Most of us have heard of Bernie Madoff, Allen Stanford, and Raj Rajaratnam because of the significant financial frauds that each was alleged to be a part of in recent years. At the writing of this article, Stanford and Raj have not been convicted of any charges while Madoff was sentenced to 150 years in 2009. We heard about these incidents primarily because of the large dollar amounts involved, but what about other incidents? Are these isolated incidents or just the tip of the iceberg?

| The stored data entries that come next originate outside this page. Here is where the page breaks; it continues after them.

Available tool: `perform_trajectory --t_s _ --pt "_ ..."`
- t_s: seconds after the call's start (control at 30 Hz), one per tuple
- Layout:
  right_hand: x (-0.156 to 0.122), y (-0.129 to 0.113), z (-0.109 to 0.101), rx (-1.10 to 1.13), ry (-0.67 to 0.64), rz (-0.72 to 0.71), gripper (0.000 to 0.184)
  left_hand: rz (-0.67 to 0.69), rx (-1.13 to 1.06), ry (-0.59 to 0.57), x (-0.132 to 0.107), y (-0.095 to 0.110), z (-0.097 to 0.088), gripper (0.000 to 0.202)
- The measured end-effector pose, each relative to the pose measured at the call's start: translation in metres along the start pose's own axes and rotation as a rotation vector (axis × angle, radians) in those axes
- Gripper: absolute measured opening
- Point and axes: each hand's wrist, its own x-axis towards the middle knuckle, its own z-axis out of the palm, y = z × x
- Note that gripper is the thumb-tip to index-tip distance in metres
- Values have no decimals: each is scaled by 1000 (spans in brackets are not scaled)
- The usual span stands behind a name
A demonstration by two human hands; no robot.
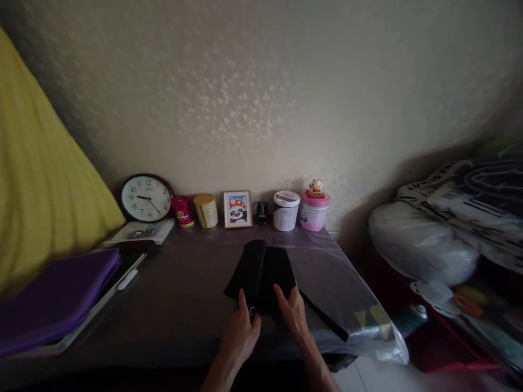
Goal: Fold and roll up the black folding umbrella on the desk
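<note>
A black, folded item (pixel 261 267), cloth-like in look, lies on the table just in front of me, with a raised fold running down its middle. I cannot make out its exact kind. From its right side a narrow black strap (pixel 327 317) trails toward the table's front edge. My left hand (pixel 242 329) grips the near left edge, beside a small shiny ring or snap (pixel 252 311). On the near right edge is my right hand (pixel 292 311), thumb on top and fingers curled round the side. Both hands' undersides are partly hidden.
Along the wall stand a clock (pixel 147 198), a red can (pixel 183 211), a yellow can (pixel 206 210), a panda picture frame (pixel 237 209) and two tubs (pixel 286 211). At left, a purple case (pixel 61 296) lies on the plastic-covered table (pixel 183 305). Bagged bedding (pixel 420 239) is piled at right.
</note>
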Motion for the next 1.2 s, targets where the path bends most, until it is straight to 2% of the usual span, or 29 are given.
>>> perform_trajectory --t_s 0.17,0.27,0.43,0.53,0.67,0.97,1.2 --pt "0 -7 9 -110 -68 137 29 -2 -26 2 -1 0 0 68" --pt "2 -16 15 -156 -46 130 27 16 -27 11 0 -1 1 68" --pt "5 -37 25 -120 -46 -58 23 20 -14 5 2 -3 2 66" --pt "7 -47 30 -63 -85 -189 31 26 -14 5 2 -3 2 65" --pt "9 -52 36 -107 -167 -284 35 27 -9 1 2 -3 2 66" --pt "13 -67 34 -241 -321 -360 36 13 12 -12 3 0 -1 66" --pt "15 -74 33 -289 -374 -368 31 7 25 -22 2 3 -2 67"
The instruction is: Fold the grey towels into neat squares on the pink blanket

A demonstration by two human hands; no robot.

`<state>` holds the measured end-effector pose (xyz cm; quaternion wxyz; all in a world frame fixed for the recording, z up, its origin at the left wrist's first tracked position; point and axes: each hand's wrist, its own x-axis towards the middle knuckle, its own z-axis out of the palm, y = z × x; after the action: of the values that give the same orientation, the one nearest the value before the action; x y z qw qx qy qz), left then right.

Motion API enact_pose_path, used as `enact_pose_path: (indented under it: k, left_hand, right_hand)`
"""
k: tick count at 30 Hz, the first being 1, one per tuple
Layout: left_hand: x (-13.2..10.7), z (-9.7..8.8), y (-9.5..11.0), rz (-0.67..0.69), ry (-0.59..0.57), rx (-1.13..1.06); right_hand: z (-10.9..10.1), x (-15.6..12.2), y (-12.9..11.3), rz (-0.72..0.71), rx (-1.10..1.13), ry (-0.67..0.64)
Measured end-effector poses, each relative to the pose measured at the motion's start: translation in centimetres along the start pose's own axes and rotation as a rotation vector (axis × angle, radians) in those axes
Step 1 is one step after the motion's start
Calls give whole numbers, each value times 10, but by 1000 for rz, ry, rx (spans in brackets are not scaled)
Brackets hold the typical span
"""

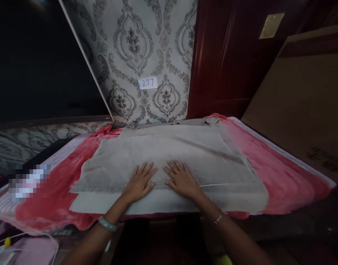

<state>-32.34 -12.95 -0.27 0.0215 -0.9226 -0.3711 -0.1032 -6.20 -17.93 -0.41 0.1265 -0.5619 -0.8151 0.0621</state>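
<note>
Forearms (87, 241) nearest the camera, a greenish bangle (107, 224) on the left and a slim bracelet (218, 219) on the right, reaches forward between a dark screen (41, 62) at left and a brown carton (301, 92) at right. Rests the left hand (139, 184) flat near the front edge of a layered grey cloth (157, 147) on a red blanket (56, 191), fingers (149, 188) spread and released, grasping nothing. Just to the right, rests the right hand (183, 181) the same way, palm down, fingers splayed and free of any grip. Appears, by this pose, to be pressing or smoothing the cloth flat. Likely calls next for light, even strokes toward the dark streak (213, 149) at right, without skewing the layers.
</note>
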Motion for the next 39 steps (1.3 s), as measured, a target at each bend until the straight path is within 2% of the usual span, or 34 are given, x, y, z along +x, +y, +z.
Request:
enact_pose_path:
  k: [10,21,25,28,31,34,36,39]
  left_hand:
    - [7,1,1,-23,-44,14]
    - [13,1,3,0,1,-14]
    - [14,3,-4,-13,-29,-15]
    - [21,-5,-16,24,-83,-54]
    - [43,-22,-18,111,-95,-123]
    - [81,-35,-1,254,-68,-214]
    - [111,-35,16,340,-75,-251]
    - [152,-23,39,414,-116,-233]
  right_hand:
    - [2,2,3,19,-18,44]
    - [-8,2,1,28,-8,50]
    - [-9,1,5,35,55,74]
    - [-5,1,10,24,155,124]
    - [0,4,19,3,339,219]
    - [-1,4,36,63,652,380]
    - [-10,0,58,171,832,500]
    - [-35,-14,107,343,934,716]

Each year, there are thousands upon thousands of smaller incidents that we never hear about because the dollar amounts are smaller and because companies quietly sweep these incidents under the rug to prevent the bad publicity and negative stigma that would ensue. In August 2009, KPMG, one of the “Big 4” accounting firms, released the results of its fraud survey. http://www.us.kpmg.com/RutUS_prod/Documents/8/AcrobatDocument.pdf If you are standing, please sit down. I don’t want to be responsible for any injuries that may occur after you read what I am about to tell you.
About 1/3 of the respondents believe fraud will increase in their companies. Well, maybe that shouldn’t come as a surprise given the economic climate we are enduring. More importantly, the responding executives believe that fraud occurs because of inadequate controls (66%) and management’s ability to override controls (47%). Let me see if I understand this. Executives believe that fraud is mostly like to occur because of poor controls, which management implements, or because of management’s hanky-panky with those very controls (using George Bush’s fuzzy math that’s 113% of the time).
Bottom line: management is the problem. So who’s watching management? That would be the Board of Directors. Whew! What a relief! I was beginning to worry. Thank goodness there is an independent group to look out for the best interests of the various stakeholders in the company. All hail the Board of Directors!
Now there’s a good old-boys club if I ever heard of one. Okay, ladies, I apologize for the male-dominated reference. I realize there are several women who sit on boards and hold C-level positions. My point is that board members ask each other to sit on various boards. This is an exclusive club where the theme is “you scratch my back and I’ll scratch yours.” Sort-of reminds me of politics. Who loses? We all pay the price when boards fall asleep at the wheel.
And that’s not all. When budgets are reduced, where do you think some of those cuts occur? Usually, in business operations that are deemed to be less significant, such as internal audit and compliance departments. Even with the existence of the Sarbanes-Oxley Act (SOX) and its requirements related to controls, companies have been looking for ways to reduce compliance spending since collectively shelling out $4-$6 billion in the early years of SOX. And yet the executives at these same companies are worried about increasing incidents of fraud.
As the saying goes, you can’t have your cake and eat it too. The best way to prevent fraud is to implement the appropriate controls and monitor them. Like any business process, controls need to be analyzed for their effectiveness. As business operations and risks change, so too should the controls. And by the way, it’s not the external auditor’s responsibility to detect fraud. It’s management’s.
Unfortunately, I think many companies have thrown in the towel and declared “No mas.” No more spending on prevention and detection. If something happens, let the insurance settlement take care of things. After all, that’s what the premiums are for. I say “fight the good fight” and “don’t ever give up!” It’s okay to lose now and again, but not okay to give in. The price to pay will be far greater if management can act without oversight. Spoken like a true fraud examiner.